## Requirement
For the material below, reproduce exactly each line from the one that has "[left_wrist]" through the one that has "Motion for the", and no others; pictures stay out.

## Exercise data
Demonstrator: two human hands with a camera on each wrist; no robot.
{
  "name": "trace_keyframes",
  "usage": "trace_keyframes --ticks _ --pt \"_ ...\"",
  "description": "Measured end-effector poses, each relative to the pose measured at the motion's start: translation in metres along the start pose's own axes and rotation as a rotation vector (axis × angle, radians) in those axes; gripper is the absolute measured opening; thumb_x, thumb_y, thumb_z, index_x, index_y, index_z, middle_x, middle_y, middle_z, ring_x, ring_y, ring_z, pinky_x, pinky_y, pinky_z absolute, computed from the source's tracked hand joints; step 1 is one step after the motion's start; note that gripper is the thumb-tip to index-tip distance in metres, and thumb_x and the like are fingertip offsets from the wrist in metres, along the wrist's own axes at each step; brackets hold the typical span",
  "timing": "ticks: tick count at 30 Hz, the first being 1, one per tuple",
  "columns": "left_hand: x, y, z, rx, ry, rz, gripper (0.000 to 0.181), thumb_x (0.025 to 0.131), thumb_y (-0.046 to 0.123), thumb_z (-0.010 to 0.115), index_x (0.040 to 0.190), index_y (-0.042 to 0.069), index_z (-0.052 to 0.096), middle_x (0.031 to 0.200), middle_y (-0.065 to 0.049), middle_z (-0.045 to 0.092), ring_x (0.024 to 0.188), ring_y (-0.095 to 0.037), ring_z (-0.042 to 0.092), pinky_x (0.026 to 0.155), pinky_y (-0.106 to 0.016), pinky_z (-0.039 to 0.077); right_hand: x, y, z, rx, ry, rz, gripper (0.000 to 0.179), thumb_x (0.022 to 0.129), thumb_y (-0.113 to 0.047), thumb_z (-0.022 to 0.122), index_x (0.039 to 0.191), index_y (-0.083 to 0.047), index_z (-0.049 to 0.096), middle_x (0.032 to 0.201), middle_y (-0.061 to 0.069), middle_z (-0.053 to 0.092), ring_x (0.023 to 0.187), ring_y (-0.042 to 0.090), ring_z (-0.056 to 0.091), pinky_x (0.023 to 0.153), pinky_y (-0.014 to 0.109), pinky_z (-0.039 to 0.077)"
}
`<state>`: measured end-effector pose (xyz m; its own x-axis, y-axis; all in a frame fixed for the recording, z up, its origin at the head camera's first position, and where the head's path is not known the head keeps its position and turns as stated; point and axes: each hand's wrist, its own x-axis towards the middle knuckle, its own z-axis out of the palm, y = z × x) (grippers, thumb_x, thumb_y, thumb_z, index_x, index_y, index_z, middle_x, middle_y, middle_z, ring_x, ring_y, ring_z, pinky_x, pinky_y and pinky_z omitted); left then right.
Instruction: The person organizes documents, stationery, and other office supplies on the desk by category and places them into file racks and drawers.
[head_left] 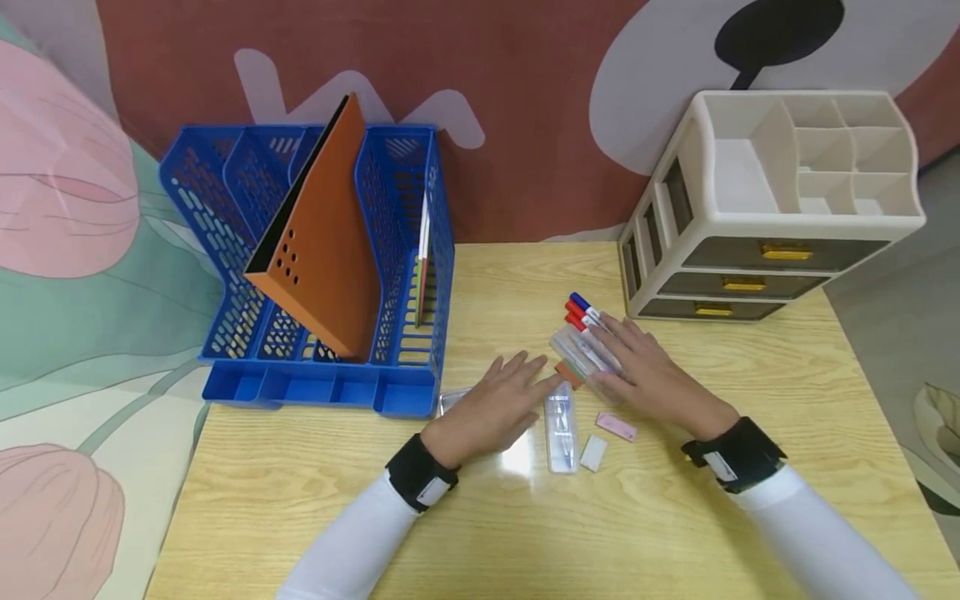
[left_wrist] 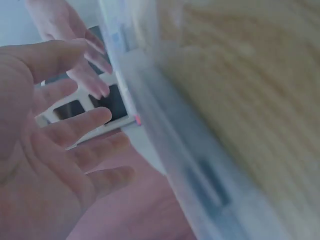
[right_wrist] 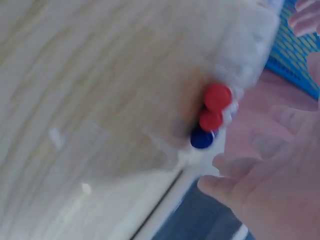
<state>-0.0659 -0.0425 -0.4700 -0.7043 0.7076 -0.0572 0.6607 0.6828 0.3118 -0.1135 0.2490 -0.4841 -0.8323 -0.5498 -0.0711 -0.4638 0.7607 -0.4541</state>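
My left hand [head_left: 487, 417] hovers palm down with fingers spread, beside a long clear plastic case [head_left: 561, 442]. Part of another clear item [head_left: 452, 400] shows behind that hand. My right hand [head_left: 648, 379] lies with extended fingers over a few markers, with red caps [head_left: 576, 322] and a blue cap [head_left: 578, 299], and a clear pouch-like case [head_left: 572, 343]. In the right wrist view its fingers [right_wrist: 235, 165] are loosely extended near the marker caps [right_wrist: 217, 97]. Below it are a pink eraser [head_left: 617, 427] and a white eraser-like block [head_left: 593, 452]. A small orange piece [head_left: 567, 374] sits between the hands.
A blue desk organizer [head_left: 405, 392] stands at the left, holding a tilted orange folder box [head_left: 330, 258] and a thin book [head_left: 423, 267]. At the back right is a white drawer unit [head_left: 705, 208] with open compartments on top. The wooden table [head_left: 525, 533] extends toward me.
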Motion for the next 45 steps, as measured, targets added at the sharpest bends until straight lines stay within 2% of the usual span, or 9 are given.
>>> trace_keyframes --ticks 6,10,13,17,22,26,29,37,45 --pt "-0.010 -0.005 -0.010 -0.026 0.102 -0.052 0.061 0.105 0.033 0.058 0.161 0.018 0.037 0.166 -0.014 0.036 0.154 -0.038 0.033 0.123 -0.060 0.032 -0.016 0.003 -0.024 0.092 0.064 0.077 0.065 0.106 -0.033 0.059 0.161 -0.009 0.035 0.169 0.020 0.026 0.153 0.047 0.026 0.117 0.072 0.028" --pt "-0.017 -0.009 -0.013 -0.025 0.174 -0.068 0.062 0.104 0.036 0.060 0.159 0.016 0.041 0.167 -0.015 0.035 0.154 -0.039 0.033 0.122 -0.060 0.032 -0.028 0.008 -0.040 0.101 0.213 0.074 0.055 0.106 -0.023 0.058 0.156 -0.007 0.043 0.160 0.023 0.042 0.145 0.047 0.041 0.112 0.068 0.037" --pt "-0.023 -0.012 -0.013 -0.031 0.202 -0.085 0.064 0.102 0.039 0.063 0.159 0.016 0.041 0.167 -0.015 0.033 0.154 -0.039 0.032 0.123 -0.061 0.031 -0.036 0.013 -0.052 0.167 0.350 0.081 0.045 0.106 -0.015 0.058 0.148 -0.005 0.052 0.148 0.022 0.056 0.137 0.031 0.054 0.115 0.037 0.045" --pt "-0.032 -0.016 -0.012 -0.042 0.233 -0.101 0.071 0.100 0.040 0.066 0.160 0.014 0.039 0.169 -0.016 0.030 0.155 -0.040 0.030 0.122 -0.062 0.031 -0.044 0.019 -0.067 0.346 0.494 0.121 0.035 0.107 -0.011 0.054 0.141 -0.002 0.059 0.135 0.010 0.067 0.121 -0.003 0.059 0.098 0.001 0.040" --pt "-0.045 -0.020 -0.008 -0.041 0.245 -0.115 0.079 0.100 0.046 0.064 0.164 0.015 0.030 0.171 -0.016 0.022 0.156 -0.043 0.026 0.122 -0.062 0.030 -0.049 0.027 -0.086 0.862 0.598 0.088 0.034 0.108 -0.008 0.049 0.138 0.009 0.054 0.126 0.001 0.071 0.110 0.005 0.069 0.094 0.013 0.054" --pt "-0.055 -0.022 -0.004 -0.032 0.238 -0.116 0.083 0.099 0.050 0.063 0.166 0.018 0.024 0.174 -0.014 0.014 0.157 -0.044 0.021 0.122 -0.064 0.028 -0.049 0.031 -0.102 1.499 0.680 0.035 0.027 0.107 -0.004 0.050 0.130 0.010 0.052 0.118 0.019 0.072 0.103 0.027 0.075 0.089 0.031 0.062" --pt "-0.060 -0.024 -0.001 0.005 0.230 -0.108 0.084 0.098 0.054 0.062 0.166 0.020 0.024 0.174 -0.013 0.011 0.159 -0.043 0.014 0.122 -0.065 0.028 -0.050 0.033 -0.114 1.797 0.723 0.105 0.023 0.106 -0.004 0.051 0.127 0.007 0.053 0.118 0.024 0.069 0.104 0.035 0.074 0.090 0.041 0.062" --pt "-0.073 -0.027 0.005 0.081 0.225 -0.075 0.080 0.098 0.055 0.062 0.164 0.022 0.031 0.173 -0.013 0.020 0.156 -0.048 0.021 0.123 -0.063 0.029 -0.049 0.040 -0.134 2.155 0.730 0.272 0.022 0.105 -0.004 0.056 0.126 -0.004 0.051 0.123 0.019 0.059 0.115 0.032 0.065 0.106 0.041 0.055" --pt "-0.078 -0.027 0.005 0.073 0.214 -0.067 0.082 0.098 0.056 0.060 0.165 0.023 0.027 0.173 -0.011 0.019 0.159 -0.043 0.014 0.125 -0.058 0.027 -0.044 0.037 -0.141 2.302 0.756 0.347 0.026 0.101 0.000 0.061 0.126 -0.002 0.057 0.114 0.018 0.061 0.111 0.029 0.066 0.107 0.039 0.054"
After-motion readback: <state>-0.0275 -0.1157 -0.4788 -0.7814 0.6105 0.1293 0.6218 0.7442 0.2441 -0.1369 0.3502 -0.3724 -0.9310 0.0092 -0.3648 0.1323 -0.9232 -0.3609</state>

## Answer to the problem
[left_wrist] 
[right_wrist] 
<state>-0.0659 -0.0425 -0.4700 -0.7043 0.7076 -0.0572 0.6607 0.6828 0.3118 -0.1135 0.2490 -0.4841 -0.8323 -0.5498 -0.0711 -0.4638 0.7607 -0.4541</state>
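My left hand [head_left: 487, 417] hovers palm down with fingers spread, beside a long clear plastic case [head_left: 561, 442]. Part of another clear item [head_left: 452, 400] shows behind that hand. My right hand [head_left: 648, 379] lies with extended fingers over a few markers, with red caps [head_left: 576, 322] and a blue cap [head_left: 578, 299], and a clear pouch-like case [head_left: 572, 343]. In the right wrist view its fingers [right_wrist: 235, 165] are loosely extended near the marker caps [right_wrist: 217, 97]. Below it are a pink eraser [head_left: 617, 427] and a white eraser-like block [head_left: 593, 452]. A small orange piece [head_left: 567, 374] sits between the hands.
A blue desk organizer [head_left: 405, 392] stands at the left, holding a tilted orange folder box [head_left: 330, 258] and a thin book [head_left: 423, 267]. At the back right is a white drawer unit [head_left: 705, 208] with open compartments on top. The wooden table [head_left: 525, 533] extends toward me.
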Motion for the next 45 steps, as measured, targets added at the sharpest bends until straight lines stay within 2% of the usual span, or 9 are given.

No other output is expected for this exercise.